Dancing in Kurdistan
Here's an update from my friend, who has been in Iraq with a firm doing contracting work. To understand this, you have to realize that she's a 5-foot-nothing tall Georgia girl, 98 pounds soaking wet, deaf-mute from birth, but she loves music and loves to dance. If she blasts it loud enough she can feel it, and to a certain extent hear it. And she's a priestess in an ancient, pre-Christian European system of devotion.
Last night I probably had the coolest night I've had in Iraq to date. Thanks to a care package sent from the States courtesy 'o James, I've got a Sony walkman, and several batteries, and a few CDs.
Anyone who's ever been around me with a walkman knows that whatever I'm listening to, everyone's hearing. In this case, it was about 9 pm my time, one brand new exceptionally kooky Iraqi guard, eight Kurdish playboys, two Kurdish chicklets, two low level Iraqi official managers, one Kurdish policeman, two Turkish contract leadmen, and several workers from the water plant.
This starts with simple dinners being shared in the same place and several conversations I don't have a prayer of following, plus the bright idea to make a little fire with some spare scrap that's been lying around here for a couple of days from a delivery of equipment.

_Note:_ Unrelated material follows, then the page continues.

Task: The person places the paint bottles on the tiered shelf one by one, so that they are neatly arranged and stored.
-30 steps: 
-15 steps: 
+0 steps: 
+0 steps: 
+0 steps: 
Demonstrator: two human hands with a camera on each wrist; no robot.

My security (the new Iraqi guy) is a trainee. I've learned since two days ago that my security is all trainee at this point. They have guns. They have uniforms. I could probably kick their asses myself. Security is a mutual thing.
Now think of me, kind of thinking that as long as I can't read on faces what's being said most of the time, and that it's a rather cool night, and that I have new tracks to try out, it's okay for me to do so. Next thing I'm doing my thing, volume where it should be, (or I guess should say, has to be) and the beat being what it is, I proceed to dance, kick off my sandals, and enjoy the grass and my sense of style and rhythm.
Give it one minute and two Kurdish girls are working with me. We're the entertainment for a song. Then another. Then in the next, and remember, this is just from the sound coming from my headphones, we get two, then five, then nine of the guys dancing. By the fifth song, everyone is dancing. Think bad line dancing plus guys who can't dance all following hippie chick. After that it breaks down, obviously, and I loan out my tunes to one of the other girls, and for the next two hours people take turns wearing my walkman and dancing in groups.
All a good time. The best I've had here yet. The song that got everyone dancing? P.O.D.'s "Rock The Party (Off the Hook)" Muslims are raising the roof and learning to head bang to "Payable On Death" (an Xtian Ja band). They danced right through "Set Your Eyes To Zion", without evening giving a care, just like I do.
Nobody tried to kill me. Nobody tried to blow anybody up. Nobody preached. Everybody just had a good time. I had my machine gun laying on the ground fifteen or so feet away the whole time. No big deal. So did my soldier. So did the cop.
I taught dance moves. I learned a couple. I traded hair advice. I got clothes advice. I had a good time.
To the South, Jeff was advised to move back from his jobsite outside of Najaf. Not by the Marines, but by Iraqi officials.
It's easy to say move. It's harder to do it. The security that has worked on several of those jobs in the areas is being utilized by the Iraqis to bolster their forces. They're not trained for it, but they're moving into weak zones to catch Sadr's militia where it passes back and forth through coalition lines in the area. It's a nasty concept.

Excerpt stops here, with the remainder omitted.